1. What is already known about this topic?

A minority of patients with evidence of severe eosinophilic asthma do not respond adequately to eosinophil directed anti-IL5/5R therapies. In addition to targeting eosinophil chemotaxis, dupilumab targets other potentially relevant IL-13 pathways that may be clinically important in this subgroup. It is unclear whether a switch to dupilumab leads to improved clinical outcomes in this cohort.

2. What does this article add to our knowledge?

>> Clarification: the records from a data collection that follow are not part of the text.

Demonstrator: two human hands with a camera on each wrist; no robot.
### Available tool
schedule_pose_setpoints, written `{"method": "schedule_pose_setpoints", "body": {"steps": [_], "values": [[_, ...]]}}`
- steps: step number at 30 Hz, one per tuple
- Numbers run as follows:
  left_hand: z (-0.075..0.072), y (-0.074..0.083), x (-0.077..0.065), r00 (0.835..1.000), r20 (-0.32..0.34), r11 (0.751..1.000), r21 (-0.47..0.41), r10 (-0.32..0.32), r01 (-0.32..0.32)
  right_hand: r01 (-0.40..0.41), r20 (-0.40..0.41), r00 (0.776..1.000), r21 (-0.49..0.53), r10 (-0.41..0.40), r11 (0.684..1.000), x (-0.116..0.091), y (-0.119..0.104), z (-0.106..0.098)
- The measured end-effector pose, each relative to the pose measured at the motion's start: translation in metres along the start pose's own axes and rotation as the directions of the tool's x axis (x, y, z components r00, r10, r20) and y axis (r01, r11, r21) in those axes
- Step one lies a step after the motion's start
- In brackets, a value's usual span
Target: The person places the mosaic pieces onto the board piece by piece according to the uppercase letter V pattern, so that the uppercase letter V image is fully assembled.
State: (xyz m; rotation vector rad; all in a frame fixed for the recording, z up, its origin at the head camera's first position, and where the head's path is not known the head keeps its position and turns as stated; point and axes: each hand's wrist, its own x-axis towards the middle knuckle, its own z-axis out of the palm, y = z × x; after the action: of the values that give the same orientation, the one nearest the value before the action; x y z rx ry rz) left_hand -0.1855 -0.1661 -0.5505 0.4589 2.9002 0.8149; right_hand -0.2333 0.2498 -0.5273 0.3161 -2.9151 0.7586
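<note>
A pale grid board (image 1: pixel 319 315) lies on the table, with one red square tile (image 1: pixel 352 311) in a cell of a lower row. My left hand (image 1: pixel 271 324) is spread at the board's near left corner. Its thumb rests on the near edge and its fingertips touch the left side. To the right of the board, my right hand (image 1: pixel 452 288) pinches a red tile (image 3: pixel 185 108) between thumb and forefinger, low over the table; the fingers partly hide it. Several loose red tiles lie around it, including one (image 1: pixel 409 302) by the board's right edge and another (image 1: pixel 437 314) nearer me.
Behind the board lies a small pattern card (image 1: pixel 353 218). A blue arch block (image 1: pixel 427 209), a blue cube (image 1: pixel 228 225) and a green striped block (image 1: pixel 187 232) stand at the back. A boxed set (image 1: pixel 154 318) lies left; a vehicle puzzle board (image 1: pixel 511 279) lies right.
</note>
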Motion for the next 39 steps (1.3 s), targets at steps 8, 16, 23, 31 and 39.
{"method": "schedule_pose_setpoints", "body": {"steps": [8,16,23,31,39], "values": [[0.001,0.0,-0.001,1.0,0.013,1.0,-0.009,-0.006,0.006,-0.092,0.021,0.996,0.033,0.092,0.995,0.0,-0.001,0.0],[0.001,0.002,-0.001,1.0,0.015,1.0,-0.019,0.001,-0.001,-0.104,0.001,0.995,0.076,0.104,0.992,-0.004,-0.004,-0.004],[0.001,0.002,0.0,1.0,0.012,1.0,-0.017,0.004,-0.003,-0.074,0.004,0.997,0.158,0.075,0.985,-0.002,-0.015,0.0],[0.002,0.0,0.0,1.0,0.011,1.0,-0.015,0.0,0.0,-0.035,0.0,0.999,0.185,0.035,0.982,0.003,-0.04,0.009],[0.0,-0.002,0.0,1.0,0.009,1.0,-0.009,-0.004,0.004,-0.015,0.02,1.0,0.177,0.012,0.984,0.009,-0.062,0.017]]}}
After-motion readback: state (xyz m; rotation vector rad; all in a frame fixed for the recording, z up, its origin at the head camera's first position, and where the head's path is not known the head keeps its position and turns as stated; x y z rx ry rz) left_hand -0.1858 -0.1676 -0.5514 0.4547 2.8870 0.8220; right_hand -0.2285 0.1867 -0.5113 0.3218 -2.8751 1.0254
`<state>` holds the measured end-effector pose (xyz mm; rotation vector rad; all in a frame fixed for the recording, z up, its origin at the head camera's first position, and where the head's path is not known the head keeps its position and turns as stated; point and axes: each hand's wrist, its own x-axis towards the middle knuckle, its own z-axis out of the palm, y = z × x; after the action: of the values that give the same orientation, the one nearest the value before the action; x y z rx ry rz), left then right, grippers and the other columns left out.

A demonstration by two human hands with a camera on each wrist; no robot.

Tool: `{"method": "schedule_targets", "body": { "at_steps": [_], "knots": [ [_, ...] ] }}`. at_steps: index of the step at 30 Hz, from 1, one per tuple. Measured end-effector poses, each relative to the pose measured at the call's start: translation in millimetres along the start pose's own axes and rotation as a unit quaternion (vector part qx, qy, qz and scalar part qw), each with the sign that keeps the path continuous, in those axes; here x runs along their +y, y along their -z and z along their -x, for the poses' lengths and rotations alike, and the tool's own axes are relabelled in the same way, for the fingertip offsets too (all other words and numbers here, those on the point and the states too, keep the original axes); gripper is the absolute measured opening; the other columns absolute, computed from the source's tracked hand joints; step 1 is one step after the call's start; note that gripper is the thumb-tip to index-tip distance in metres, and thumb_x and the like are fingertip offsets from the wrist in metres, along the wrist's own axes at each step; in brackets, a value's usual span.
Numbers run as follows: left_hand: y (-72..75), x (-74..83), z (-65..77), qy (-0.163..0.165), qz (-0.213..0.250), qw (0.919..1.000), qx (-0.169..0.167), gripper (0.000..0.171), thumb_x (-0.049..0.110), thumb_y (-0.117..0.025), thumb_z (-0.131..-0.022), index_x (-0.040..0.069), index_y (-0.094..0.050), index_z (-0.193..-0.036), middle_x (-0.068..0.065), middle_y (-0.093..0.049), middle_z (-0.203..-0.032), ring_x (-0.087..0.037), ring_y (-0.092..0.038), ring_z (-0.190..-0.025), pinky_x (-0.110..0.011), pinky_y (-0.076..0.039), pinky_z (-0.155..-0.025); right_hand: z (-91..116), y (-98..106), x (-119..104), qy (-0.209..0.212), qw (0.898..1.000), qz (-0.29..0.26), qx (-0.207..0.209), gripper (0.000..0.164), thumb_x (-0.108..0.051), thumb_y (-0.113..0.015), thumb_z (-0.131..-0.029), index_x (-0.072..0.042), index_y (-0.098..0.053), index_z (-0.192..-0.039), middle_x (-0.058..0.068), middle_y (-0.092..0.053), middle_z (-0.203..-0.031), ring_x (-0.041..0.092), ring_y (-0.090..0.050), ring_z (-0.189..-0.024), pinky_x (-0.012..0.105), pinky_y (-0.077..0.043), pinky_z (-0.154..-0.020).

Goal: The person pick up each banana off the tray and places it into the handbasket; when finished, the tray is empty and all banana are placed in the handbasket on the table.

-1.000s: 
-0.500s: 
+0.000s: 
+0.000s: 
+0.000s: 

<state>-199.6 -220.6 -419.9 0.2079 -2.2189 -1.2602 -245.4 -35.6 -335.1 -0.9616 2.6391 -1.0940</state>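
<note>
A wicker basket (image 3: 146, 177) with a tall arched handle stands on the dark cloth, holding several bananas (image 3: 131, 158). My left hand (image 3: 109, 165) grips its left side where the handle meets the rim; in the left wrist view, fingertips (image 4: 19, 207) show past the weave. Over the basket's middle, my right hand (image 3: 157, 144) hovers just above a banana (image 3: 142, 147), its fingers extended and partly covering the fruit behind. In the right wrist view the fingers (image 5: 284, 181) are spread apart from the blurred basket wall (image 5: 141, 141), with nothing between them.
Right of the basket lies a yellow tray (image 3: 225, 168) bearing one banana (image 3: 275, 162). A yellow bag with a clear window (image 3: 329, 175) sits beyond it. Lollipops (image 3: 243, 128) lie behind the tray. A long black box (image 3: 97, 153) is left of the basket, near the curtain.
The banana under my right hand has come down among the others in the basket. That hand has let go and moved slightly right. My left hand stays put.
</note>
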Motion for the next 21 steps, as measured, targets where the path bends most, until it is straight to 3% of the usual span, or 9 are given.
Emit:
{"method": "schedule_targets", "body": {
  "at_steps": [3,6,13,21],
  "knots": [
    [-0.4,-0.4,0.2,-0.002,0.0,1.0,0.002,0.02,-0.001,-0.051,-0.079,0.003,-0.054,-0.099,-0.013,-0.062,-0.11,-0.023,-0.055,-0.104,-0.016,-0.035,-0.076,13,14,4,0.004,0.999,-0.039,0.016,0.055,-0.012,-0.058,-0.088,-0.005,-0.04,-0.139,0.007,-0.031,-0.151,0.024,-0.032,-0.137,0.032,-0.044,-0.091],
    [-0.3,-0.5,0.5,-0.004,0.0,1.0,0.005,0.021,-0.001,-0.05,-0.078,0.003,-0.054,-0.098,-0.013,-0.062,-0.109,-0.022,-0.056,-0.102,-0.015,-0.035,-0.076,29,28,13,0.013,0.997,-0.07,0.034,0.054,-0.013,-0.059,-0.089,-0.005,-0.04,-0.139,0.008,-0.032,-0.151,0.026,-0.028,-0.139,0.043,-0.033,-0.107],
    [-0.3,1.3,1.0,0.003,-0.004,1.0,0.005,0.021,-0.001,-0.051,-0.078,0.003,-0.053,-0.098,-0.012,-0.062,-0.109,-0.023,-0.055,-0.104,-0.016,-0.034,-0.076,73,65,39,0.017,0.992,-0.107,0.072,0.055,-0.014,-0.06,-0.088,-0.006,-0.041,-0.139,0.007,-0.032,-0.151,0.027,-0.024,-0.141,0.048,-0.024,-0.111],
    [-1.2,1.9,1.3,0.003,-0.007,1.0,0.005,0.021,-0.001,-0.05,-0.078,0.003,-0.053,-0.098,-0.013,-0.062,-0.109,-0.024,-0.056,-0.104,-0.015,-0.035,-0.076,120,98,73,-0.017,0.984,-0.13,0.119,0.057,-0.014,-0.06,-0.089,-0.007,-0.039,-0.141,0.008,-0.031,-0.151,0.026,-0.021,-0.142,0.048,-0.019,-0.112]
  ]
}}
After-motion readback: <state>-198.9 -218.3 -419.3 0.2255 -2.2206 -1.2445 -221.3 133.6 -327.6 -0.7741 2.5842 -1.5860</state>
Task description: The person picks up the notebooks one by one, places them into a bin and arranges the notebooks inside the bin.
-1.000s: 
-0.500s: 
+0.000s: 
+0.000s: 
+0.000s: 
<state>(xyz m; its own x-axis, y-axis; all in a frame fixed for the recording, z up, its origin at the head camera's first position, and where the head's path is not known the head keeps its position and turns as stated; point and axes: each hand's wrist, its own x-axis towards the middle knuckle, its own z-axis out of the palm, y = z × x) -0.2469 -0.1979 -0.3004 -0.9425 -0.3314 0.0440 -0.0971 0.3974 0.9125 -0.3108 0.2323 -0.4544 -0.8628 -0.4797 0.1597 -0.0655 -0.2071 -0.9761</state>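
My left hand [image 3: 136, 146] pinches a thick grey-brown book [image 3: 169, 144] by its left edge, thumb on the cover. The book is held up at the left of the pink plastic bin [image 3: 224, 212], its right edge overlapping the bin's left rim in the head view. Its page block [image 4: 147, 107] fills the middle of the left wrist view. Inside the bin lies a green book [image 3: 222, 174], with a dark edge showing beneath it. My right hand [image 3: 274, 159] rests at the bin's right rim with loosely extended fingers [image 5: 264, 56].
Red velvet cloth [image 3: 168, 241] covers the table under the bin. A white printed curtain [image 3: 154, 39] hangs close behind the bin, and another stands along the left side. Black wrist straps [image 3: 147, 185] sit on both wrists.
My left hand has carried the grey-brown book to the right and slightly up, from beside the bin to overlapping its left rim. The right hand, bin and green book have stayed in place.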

This is the first report of the extended 2-year response to dupilumab in patients with SEA failing to respond adequately to anti-IL5/5R therapies. We report clinically significant improvements in the majority of patients including the ability to achieve clinical remission in over 40%. A higher pre-biologic FeNO was observed in the patients achieving clinical remission with dupilumab following a failure of anti-IL5/5R therapies, pointing to an IL-13 dominant sub-phenotype of T2-high asthma in which targeting the eosinophil appears less clinically relevant.

3. How does this study impact current management guidelines?

This analysis highlights that many non-responders to anti-IL-5/5R treatment can go on to achieve clinical remission following a switch to dupilumab. Clinicians should be encouraged to assess FeNO when considering the likely benefit of switching from anti-IL5/5R therapies to dupilumab.